Here’s the deal:


In any event, the size of the numbers have grown exponentially (from shillings and pence to billions of Rands) and so the accounting systems have needed to be much more complex.

Now I am not proposing that we drop the systems and revert back to the old back-of-the-cigarette-box methods. What I am proposing is devising meaningful logical tools that can help the entrepreneur (usually not a financial man) to run the business more effectively.

The back-of-the-cigarette-box concept is more about simplicity than it is about a pencil behind the ear and a grubby dog-eared piece of cardboard.

So here are some steps to consider:

PROCESS 1: KISS THE NUMBERS (Keep It Simple Stupid)

Working in R’000 is a magical way to keep things simple and easy to grasp. (There are businesses where R100 is material but still rather show it as 0.1 than R129.)

The simpler the number format the easier it is to get a financial feel. Accuracy is a trap! To account for the business you need accuracy – to run the business you need ‘feel’.


What I have learnt recently is that business is all about sales and marketing. If you focus on these two aspects you will have a business. If you neglect them you will not survive.

Now I know that this sounds ridiculously simplistic but it is the truth. Yes, I know that production throughput is important and cash flow is the life blood, but the fuel of the business is sales.

Accordingly a living breathing sales forecast is the paramount business tool. It needs daily focus and continuous tweaking.

In my experience I used to get sales forecasts from the sales executives, usually in lump-sum globular amounts.
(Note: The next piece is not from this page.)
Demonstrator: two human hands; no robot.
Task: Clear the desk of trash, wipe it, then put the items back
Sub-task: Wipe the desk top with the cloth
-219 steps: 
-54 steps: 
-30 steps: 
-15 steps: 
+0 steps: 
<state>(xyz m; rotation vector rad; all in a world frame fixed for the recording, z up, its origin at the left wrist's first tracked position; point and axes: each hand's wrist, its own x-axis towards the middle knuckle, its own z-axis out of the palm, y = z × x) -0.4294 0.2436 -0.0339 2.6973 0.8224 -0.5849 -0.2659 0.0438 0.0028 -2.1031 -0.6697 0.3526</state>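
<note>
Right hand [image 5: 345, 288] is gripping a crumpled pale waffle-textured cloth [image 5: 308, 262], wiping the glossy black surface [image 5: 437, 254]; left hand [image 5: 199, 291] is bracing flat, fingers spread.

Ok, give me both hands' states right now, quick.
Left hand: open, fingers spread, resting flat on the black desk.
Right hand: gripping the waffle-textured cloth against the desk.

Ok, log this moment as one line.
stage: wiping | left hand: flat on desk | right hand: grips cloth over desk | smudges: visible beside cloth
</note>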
Normally it was based on the previous year, with a percentage increase for good measure. In short . . . .By unhelpful.

This will not help a small business. The sales forecast needs to be absolutely detailed! It should be broken down to all its component parts:

> By salesman

> By customer

> By product line

EVERY pertinent bit of financial information is born from the sales forecast. From material ordering to factory production to logistical requirements, even IT systems. Least of all the cash requirements!

From a proactive management perspective, the sales forecast is the most important business tool and should be treated as such. In the beginning this document is the fuel of the business and to treat it with less priority is the recipe for disaster.

If the entrepreneur is on top of this, he has started one of the most effective business management tools.

PROCESS 3:  IDENTIFYING OVERHEADS – fixed monthly expenses:

There are two types of expenses that occur in the business:

> Fixed expenses – OVERHEADS

These are expenses that occur whether the business is opened or closed. Rent is a good example as well as salaries and leasing charges. Others include insurances, security and repairs etc.

> Variable expenses – COST OF SALES

These occur only when a sales activity occurs. If there is no sales this expense will not be incurred. Some examples are raw materials, commissions, electricity and water (if you are manufacturing), delivery charges, contract labour etc.

It is important to identify the overheads as you can then determine how much you have to sell in order to cover these expenses.


Gross profit is defined in this context as sales less cost of sales.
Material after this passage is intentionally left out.